Esta celebración eucarística nos permite reafirmar ese reto: acercarnos, identificarnos, dejarnos invadir por la savia vitalizante de su gracia. Así podremos dar el fruto de ese árbol de la vida: la novedad, la salvación, la liberación… y con ello, purificaremos nuestras existencias de tantas deficiencias o defectos, como el egoísmo, el orgullo, la autosuficiencia, la tibieza, la mediocridad. En esta conmemoración, a la vez, se nos convoca a imitar una importante característica de todo árbol de vida: sus ramas, su tronco, todo él, siempre apuntará hacia arriba, donde están las cosas que hemos de anhelar. Ello implica, también asumir, la propuesta del Maestro para colocar nuestras manos en el arado y fijar nuestra vista hacia adelante en el horizonte del Reino.

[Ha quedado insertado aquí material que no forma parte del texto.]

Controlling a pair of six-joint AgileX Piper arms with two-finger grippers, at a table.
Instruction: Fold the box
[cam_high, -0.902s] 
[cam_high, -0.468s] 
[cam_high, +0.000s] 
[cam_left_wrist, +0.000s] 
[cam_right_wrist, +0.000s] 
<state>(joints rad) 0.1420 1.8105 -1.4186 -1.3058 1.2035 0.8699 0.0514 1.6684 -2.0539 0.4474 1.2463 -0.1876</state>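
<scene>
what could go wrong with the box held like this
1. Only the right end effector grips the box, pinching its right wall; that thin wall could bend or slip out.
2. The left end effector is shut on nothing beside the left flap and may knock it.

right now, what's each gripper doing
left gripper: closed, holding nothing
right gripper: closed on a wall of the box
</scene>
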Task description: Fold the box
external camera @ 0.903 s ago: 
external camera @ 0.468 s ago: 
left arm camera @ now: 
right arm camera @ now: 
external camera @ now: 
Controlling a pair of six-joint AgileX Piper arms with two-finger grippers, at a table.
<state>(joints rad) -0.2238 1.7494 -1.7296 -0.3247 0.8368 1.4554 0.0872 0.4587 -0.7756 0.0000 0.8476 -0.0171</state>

Hoy consagraremos nuestro Estado Táchira y los Andes Venezolanos al Santo Cristo de la Grita. Es la decisión de seguir su misión, de continuar la siembra del nuevo bosque de vida en medio de nuestra región y desde aquí para todo el mundo. Es, sobre todo en estos tiempos de crisis, reafirmar el compromiso de seguir construyendo el reino de justicia, paz, libertad y amor inaugurado en la Cruz. Y, junto a todo esto, renovar nuestra confianza en el Señor en quien todo lo podemos y en cuyo nombre hemos de seguir actuando.
En unos instantes ofreceremos el pan y el vino, fruto del trabajo y del esfuerzo de cada uno de nosotros. Se convertirán en el Cuerpo y la Sangre del Señor, que ofreceremos también al Padre para nuestra salvación. En ese pan y ese vino están representadas nuestras angustias y esperanzas, así como nuestro compromiso por la justicia y la paz. En la patena y el cáliz también presentamos el deseo inmenso de ser liberados de esta pandemia, la dedicación de los médicos y personal de la salud, de las autoridades que colaboran para dar bienestar integral al pueblo, la debilidad de los enfermos, el recuerdo de quienes ya se han ido a la patria celestial… Sabemos que Dios Padre, con la ayuda del Espíritu, nos dará lo que le pedimos al recibir lo que le ofrendamos. Lo hacemos contando con la maternal intercesión de María del Táchira, nuestra señora de la Consolación. Amén.
+MARIO MORONTA R., OBISPO DE SAN CRISTOBAL.